La sécession du Soudan du Sud ou les identités déchirées

Les enjeux pétroliers sont couramment évoqués comme étant la cause majeure de la sécession du Soudan. Mais les identités religieuses du Nord, musulman, et du Sud, chrétien, ont, elles aussi, eu un rôle majeur dans le processus de séparation des deux régions en 2011

Le Soudan reste fortement marqué par 56 années de colonisation anglo-égyptienne, suivie par de multiples coups d’état et de guerres civiles. Le pays a été pendant cette période en perpétuelle recherche d’une identité nationale bien souvent affaiblie par les fractures arabo-musulmanes et arabo-africaines découlant de la colonisation. Depuis la décolonisation en 1956, une longue série de guerres et massacres se sont en effet succédés, ainsi que des persécutions religieuses menées par le gouvernement de Khartoum contre la région du Sud.

Les disparités religieuses ont abouti dès 1989 à un conflit entre le Nord, arabo-musulman, et le Sud, chrétien et animiste, ce dernier revendiquant son indépendance. Souvent décrit comme étant le plus ancien conflit du continent africain, il a été analysé à de nombreuses reprises sous l’angle des ressources naturelles et plus particulièrement celui de son or noir, le pétrole. Néanmoins, même si les enjeux pétroliers restent une des causes principales des velléités de séparation, nous tenterons de comprendre dans cette analyse comment et pourquoi un conflit peut débuter ou s’envenimer sur base d’une identité religieuse [1].

Qu’est-ce que l’identité ?

« L’identité ne se compartimente pas, elle ne se répartit ni par moitiés, ni par tiers, ni par plages cloisonnées » [2]

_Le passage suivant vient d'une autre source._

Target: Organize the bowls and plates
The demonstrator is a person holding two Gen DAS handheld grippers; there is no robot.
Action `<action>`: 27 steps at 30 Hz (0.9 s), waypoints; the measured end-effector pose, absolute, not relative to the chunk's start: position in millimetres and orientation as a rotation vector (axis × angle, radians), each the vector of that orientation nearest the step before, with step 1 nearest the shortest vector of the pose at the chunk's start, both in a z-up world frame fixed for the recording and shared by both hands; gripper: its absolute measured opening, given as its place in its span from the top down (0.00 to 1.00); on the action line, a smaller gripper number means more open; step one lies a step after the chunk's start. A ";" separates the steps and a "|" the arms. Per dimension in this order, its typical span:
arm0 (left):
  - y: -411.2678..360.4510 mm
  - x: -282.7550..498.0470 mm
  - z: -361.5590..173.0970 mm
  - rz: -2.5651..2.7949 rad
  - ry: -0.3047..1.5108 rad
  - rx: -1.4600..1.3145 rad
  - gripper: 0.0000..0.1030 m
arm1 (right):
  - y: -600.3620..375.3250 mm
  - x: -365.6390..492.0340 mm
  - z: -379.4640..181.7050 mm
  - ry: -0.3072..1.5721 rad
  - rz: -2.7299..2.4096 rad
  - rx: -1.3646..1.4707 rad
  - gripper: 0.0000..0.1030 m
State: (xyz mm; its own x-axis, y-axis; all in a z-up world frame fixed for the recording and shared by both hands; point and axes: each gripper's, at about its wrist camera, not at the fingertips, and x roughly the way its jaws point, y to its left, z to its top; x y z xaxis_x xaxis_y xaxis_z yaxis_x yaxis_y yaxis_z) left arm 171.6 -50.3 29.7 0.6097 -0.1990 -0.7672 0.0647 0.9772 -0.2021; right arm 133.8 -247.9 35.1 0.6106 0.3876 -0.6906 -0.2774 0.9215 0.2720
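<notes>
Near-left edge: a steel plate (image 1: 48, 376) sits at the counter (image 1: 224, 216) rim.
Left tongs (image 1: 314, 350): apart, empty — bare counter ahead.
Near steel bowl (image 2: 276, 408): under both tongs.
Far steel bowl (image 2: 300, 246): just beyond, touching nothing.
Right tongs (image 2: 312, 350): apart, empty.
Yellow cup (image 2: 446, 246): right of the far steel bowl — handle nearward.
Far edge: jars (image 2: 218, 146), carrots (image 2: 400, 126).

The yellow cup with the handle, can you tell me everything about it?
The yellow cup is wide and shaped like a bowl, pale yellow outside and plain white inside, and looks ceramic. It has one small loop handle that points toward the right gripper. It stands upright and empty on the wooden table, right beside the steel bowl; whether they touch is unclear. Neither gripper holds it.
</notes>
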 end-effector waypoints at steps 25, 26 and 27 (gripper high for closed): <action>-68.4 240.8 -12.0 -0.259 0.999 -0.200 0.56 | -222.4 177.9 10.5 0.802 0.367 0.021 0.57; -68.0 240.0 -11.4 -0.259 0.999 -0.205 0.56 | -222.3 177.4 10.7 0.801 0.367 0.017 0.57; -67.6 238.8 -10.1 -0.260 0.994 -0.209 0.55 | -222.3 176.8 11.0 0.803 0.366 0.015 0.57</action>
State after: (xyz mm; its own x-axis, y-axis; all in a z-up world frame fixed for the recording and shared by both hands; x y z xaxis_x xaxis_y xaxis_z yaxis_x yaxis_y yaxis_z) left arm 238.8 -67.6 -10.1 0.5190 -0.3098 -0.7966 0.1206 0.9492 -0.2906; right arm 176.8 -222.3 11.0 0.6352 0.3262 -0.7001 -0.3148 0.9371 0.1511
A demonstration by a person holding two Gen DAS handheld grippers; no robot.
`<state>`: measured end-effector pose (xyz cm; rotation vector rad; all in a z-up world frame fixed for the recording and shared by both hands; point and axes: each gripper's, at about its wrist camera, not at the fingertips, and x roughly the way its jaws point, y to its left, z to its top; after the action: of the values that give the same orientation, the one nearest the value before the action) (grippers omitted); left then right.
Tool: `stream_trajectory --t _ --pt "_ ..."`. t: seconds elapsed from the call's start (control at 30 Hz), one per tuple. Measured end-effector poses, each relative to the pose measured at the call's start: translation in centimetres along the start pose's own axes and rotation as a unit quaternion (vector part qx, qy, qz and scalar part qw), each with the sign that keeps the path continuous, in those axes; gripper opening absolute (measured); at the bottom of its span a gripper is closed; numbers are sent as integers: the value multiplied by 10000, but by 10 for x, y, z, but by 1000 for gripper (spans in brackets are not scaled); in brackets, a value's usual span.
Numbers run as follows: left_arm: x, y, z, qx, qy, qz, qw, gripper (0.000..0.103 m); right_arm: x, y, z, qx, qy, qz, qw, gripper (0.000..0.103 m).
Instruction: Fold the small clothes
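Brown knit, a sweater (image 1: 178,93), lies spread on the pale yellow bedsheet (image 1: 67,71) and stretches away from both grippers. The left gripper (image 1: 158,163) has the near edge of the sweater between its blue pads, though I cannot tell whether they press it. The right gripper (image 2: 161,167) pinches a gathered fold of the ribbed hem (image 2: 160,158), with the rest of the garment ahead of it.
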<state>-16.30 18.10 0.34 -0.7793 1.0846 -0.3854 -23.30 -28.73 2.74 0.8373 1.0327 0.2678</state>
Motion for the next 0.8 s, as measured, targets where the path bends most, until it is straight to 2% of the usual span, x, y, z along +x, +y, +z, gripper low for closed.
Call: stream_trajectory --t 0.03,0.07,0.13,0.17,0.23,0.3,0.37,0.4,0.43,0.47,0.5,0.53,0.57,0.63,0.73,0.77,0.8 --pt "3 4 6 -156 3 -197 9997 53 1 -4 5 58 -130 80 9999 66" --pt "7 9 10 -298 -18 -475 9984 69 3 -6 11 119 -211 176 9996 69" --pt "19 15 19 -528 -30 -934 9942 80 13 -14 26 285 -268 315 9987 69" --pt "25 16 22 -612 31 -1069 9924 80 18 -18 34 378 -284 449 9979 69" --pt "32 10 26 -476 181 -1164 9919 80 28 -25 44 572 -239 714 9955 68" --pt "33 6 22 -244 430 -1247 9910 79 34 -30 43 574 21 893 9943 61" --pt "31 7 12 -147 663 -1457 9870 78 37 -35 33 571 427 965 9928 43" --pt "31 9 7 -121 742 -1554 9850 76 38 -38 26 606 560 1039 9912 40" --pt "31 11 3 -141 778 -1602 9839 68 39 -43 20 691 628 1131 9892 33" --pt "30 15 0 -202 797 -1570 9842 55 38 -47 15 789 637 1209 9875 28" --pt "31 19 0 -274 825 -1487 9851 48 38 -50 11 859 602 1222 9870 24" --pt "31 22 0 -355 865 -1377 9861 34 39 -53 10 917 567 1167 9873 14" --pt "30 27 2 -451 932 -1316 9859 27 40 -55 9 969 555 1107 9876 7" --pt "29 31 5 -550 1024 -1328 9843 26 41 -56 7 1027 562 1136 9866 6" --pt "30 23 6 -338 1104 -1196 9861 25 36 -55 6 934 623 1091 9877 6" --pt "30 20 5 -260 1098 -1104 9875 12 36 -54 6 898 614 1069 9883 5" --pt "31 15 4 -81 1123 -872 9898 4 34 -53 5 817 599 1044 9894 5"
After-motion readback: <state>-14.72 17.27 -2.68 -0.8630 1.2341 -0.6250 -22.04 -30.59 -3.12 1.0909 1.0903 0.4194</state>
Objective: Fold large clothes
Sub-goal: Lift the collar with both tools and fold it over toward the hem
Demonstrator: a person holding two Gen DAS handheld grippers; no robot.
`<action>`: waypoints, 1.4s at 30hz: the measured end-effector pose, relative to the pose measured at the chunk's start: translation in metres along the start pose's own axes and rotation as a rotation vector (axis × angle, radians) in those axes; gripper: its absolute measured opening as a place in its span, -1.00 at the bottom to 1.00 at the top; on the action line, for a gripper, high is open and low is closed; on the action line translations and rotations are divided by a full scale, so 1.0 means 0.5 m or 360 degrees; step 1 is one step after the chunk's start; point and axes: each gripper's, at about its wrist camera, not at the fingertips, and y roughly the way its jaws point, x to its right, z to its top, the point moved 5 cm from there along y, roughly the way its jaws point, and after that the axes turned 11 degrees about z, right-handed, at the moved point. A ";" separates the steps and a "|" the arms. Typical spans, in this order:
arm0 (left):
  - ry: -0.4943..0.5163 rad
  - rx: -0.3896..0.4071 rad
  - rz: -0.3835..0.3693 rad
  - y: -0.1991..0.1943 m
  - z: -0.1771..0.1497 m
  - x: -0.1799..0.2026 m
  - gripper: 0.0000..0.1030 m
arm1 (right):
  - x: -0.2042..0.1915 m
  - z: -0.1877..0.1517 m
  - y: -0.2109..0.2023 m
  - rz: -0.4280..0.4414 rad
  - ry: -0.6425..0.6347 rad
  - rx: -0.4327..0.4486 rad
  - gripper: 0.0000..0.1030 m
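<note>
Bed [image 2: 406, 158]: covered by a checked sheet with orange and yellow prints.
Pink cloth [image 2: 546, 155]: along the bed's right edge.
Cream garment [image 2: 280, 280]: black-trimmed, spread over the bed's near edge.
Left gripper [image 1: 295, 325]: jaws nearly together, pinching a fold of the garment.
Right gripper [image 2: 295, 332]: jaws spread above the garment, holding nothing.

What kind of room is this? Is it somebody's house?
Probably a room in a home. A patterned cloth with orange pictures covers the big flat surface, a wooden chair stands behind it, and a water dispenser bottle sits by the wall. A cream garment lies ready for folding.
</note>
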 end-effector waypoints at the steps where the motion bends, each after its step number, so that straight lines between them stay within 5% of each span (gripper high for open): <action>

L’identité est « un ensemble articulé de traits spécifiques à un individu ou à un groupe » [3]. Chaque personne construit son identité selon son environnement culturel, familial, professionnel … Les identités sont donc multiples et propre à chaque individu.

Placer la question des identités au cœur d’un conflit s’avère délicat. Pourtant, bon nombre de conflits [4] peuvent être analysés sous cet angle. L’importance des idées et la manière dont l’autre est perçu semblent diriger notre comportement face à une problématique.

Afin de comprendre la sécession du Soudan du Sud en 2011, il s’avère utile de se replonger dans le passé commun qui lie le Nord et le Sud du Soudan et de « faire appel à l’Histoire qui souvent révèle l’enracinement profond de la conflictualité » [5].

Depuis sa naissance en 1956, le Soudan est marqué par de multiples conflits internes. Il a été difficile pour le pays de trouver un terreau propice à la création d’un État solide et solidaire. Plusieurs raisons peuvent expliquer ce constat : la colonisation, les différences religieuses et la perception de l’autre.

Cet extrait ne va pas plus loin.